- _PROBLEM TO SOLVE_: Restate word for word the line with "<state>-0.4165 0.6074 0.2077" and all lines after it; please stop only at the end of the listing below.

= Beginning of Section =

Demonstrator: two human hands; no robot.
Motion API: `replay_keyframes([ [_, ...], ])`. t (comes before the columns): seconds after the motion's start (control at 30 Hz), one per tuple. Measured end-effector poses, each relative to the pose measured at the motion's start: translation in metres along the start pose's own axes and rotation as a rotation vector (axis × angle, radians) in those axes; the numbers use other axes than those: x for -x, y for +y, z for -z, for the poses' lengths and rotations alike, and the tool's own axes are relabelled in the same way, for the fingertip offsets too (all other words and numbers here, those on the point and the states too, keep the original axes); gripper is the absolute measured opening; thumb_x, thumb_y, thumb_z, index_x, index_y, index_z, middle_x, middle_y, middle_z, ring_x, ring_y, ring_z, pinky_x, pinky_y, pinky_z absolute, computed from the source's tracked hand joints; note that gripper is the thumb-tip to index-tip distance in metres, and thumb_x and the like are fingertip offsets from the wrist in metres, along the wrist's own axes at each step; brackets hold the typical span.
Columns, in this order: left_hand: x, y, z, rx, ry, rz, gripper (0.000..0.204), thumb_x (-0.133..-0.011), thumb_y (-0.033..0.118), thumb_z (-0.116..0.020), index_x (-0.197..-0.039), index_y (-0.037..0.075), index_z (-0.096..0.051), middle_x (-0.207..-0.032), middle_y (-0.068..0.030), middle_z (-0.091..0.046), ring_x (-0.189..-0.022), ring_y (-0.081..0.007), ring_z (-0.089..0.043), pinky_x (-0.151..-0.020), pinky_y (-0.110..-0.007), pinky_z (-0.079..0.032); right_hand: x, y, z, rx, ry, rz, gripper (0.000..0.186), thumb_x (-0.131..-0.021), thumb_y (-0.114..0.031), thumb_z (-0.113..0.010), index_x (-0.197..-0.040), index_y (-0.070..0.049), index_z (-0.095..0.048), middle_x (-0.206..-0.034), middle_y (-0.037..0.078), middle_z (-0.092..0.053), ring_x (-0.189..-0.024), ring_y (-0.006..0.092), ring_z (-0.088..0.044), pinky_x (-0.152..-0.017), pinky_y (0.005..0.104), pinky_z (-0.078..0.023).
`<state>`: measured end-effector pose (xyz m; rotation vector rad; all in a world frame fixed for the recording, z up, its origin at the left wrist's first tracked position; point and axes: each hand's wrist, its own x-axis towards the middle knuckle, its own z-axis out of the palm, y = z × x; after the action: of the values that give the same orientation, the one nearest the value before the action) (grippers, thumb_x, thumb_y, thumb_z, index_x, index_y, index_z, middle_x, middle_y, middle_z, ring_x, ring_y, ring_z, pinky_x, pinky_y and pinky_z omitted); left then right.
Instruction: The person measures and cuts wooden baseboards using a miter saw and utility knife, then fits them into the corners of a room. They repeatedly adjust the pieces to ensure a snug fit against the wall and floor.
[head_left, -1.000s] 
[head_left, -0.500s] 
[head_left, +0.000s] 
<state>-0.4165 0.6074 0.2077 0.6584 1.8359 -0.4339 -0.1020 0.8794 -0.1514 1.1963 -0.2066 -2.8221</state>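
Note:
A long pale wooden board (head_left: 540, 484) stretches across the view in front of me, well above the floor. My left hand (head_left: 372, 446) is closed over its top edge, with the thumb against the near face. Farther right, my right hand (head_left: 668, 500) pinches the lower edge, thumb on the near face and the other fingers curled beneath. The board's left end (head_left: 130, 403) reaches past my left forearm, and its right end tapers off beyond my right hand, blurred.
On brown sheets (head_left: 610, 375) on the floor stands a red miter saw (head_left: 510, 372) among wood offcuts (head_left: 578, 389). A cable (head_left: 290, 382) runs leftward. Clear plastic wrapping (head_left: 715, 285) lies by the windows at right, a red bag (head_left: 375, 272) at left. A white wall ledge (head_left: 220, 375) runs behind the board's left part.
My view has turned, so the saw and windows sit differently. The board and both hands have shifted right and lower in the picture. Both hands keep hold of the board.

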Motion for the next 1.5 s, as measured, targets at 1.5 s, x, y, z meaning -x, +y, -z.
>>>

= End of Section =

- _YOUR RESPONSE_:
<state>-0.4165 0.6074 0.2077 0.6584 1.8359 -0.4339 -0.1020 0.8794 -0.1514 1.1963 -0.2066 -2.8221</state>
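Note:
A long pale wooden board (head_left: 540, 484) stretches across the view in front of me, well above the floor. My left hand (head_left: 372, 446) is closed over its top edge, with the thumb against the near face. Farther right, my right hand (head_left: 668, 500) pinches the lower edge, thumb on the near face and the other fingers curled beneath. The board's left end (head_left: 130, 403) reaches past my left forearm, and its right end tapers off beyond my right hand, blurred.
On brown sheets (head_left: 610, 375) on the floor stands a red miter saw (head_left: 510, 372) among wood offcuts (head_left: 578, 389). A cable (head_left: 290, 382) runs leftward. Clear plastic wrapping (head_left: 715, 285) lies by the windows at right, a red bag (head_left: 375, 272) at left. A white wall ledge (head_left: 220, 375) runs behind the board's left part.
My view has turned, so the saw and windows sit differently. The board and both hands have shifted right and lower in the picture. Both hands keep hold of the board.
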
Motion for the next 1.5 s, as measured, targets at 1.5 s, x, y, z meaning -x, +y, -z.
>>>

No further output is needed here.